AIM OF THE EXERCISE ->
Set the data below down again, exactly, with every picture left out.
↓↓↓
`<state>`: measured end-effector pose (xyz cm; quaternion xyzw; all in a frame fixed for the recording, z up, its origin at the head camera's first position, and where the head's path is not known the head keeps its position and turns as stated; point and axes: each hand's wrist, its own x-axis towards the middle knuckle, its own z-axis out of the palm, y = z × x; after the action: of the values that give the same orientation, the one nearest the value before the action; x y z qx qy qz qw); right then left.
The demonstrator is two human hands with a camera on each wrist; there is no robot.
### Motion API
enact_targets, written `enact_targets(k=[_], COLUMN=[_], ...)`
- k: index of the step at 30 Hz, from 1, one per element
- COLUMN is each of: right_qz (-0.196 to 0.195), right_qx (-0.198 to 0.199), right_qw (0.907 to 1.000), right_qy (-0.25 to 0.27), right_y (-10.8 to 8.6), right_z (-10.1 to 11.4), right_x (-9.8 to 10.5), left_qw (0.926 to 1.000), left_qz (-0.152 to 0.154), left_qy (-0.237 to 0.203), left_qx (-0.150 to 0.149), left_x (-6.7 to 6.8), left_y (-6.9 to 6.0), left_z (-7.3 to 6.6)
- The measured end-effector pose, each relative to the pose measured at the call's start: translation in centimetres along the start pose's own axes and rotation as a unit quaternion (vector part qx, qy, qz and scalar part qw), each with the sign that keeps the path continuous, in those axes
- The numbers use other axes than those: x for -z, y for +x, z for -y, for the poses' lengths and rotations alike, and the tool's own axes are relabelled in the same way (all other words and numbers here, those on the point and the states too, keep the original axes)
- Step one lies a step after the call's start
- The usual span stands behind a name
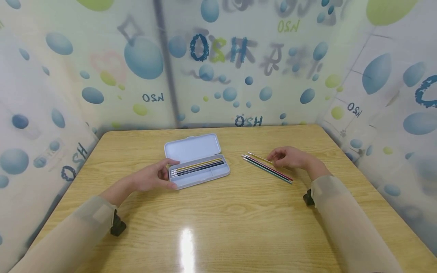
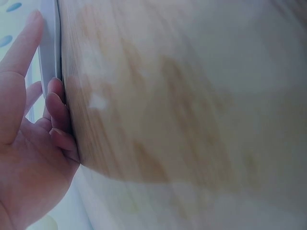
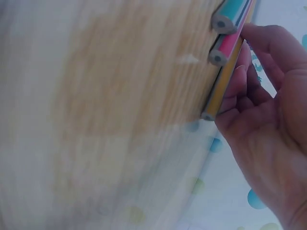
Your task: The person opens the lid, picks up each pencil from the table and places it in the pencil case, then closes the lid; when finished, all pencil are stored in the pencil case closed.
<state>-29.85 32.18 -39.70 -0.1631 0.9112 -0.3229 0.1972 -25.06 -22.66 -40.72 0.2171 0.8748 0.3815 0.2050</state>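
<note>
A pale blue pencil case (image 1: 201,182) lies with its lid (image 1: 192,148) raised at the back. Yellow and dark pencils (image 1: 198,168) lie side by side inside it, eraser ends to the left. My left hand (image 1: 150,177) holds the case's left end, thumb at the front edge and fingers at the back. Right of the case, my right hand (image 1: 291,157) pinches a yellow pencil (image 3: 221,93) low over the table. Beside that one are a pink pencil (image 3: 226,50) and a green pencil (image 3: 229,14); a dark one shows among them in the head view.
The wood-grain table (image 1: 218,220) carries the case and the loose pencils. Patterned curtain walls (image 1: 225,76) stand at the back and both sides. A dark wrist mount (image 1: 118,226) sits under the left sleeve, another (image 1: 308,198) under the right.
</note>
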Motion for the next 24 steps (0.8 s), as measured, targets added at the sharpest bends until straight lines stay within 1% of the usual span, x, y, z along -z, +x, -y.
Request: enact_targets(k=[3,8,12,17,21,24], right_qz=[-0.012,-0.026,-0.028,-0.039,-0.068,-0.092], right_qx=[-0.003,-0.016,-0.022,-0.026,-0.007,0.021], right_qw=[0.9996,0.9976,0.9962,0.9954,0.9947,0.9935], right_qy=[-0.024,-0.063,-0.079,-0.083,-0.076,-0.062], right_y=[0.1,0.1,0.1,0.1,0.1,-0.1], right_z=[0.0,0.6,1.1,1.1,0.5,0.2], right_x=[-0.1,-0.3,-0.3,-0.3,-0.1,0.0], left_qw=[1.0000,1.0000,1.0000,1.0000,0.9999,0.9999], left_qz=[0.001,-0.001,-0.002,-0.003,-0.004,-0.003], left_qy=[0.002,0.004,0.005,0.008,0.009,0.009], left_qx=[0.002,0.001,0.002,0.002,0.005,0.007], left_x=[0.0,-0.1,-0.1,-0.1,0.0,0.0], left_y=[0.0,0.0,0.0,0.1,0.0,0.0], left_z=[0.0,0.1,0.1,0.2,0.3,0.3])
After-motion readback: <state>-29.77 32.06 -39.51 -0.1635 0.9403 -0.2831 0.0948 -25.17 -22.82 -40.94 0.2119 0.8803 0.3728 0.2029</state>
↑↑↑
EXPECTED ANSWER ->
`<state>`: measured end-effector pose (xyz cm; quaternion xyzw; all in a frame fixed for the recording, z up, its origin at the head camera's first position, and where the head's path is not known the head keeps its position and turns as stated; point and axes: each hand's wrist, its own x-axis towards the middle knuckle, its own z-axis out of the palm, y = z × x; after the action: of the values that give the same orientation, the one nearest the value before the action; x y z qx qy qz qw); right then left.
The demonstrator is two human hands with a camera on each wrist; there is no robot.
### Motion API
enact_targets, written `enact_targets(k=[_], COLUMN=[_], ...)`
- k: index of the step at 30 Hz, from 1, one per element
- COLUMN is each of: right_qz (-0.196 to 0.195), right_qx (-0.198 to 0.199), right_qw (0.907 to 1.000), right_qy (-0.25 to 0.27), right_y (-10.8 to 8.6), right_z (-10.1 to 11.4), right_x (-9.8 to 10.5), left_qw (0.926 to 1.000), left_qz (-0.152 to 0.154), left_qy (-0.237 to 0.203), left_qx (-0.150 to 0.149), left_x (-6.7 to 6.8), left_y (-6.9 to 6.0), left_z (-7.3 to 6.6)
- The measured end-effector pose, each relative to the pose measured at the call's start: translation in centimetres along the start pose's own axes and rotation as a unit quaternion (vector part qx, qy, qz and scalar part qw), each with the sign that keeps the path continuous, in those axes
- The numbers use other axes than those: x for -z, y for +x, z for -y, for the poses' lengths and rotations alike, and the tool's own axes are relabelled in the same way (all other words and numbers here, those on the point and the states too, keep the original axes)
- Step one lies a step after the call's start
- The usual span stands behind a name
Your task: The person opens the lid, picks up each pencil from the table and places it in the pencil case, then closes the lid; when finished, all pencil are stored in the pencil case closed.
<state>-29.85 32.18 -39.70 -0.1631 0.9112 -0.3229 0.1972 -25.06 -22.66 -40.72 0.2171 0.8748 0.3815 0.2050</state>
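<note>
A pale blue pencil case (image 1: 201,182) lies with its lid (image 1: 192,148) raised at the back. Yellow and dark pencils (image 1: 198,168) lie side by side inside it, eraser ends to the left. My left hand (image 1: 150,177) holds the case's left end, thumb at the front edge and fingers at the back. Right of the case, my right hand (image 1: 291,157) pinches a yellow pencil (image 3: 221,93) low over the table. Beside that one are a pink pencil (image 3: 226,50) and a green pencil (image 3: 229,14); a dark one shows among them in the head view.
The wood-grain table (image 1: 218,220) carries the case and the loose pencils. Patterned curtain walls (image 1: 225,76) stand at the back and both sides. A dark wrist mount (image 1: 118,226) sits under the left sleeve, another (image 1: 308,198) under the right.
</note>
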Motion for the next 24 steps (0.8 s), as measured, targets added at the sharpest bends until straight lines stay within 1% of the usual span, x, y, z along -z, +x, -y.
Request: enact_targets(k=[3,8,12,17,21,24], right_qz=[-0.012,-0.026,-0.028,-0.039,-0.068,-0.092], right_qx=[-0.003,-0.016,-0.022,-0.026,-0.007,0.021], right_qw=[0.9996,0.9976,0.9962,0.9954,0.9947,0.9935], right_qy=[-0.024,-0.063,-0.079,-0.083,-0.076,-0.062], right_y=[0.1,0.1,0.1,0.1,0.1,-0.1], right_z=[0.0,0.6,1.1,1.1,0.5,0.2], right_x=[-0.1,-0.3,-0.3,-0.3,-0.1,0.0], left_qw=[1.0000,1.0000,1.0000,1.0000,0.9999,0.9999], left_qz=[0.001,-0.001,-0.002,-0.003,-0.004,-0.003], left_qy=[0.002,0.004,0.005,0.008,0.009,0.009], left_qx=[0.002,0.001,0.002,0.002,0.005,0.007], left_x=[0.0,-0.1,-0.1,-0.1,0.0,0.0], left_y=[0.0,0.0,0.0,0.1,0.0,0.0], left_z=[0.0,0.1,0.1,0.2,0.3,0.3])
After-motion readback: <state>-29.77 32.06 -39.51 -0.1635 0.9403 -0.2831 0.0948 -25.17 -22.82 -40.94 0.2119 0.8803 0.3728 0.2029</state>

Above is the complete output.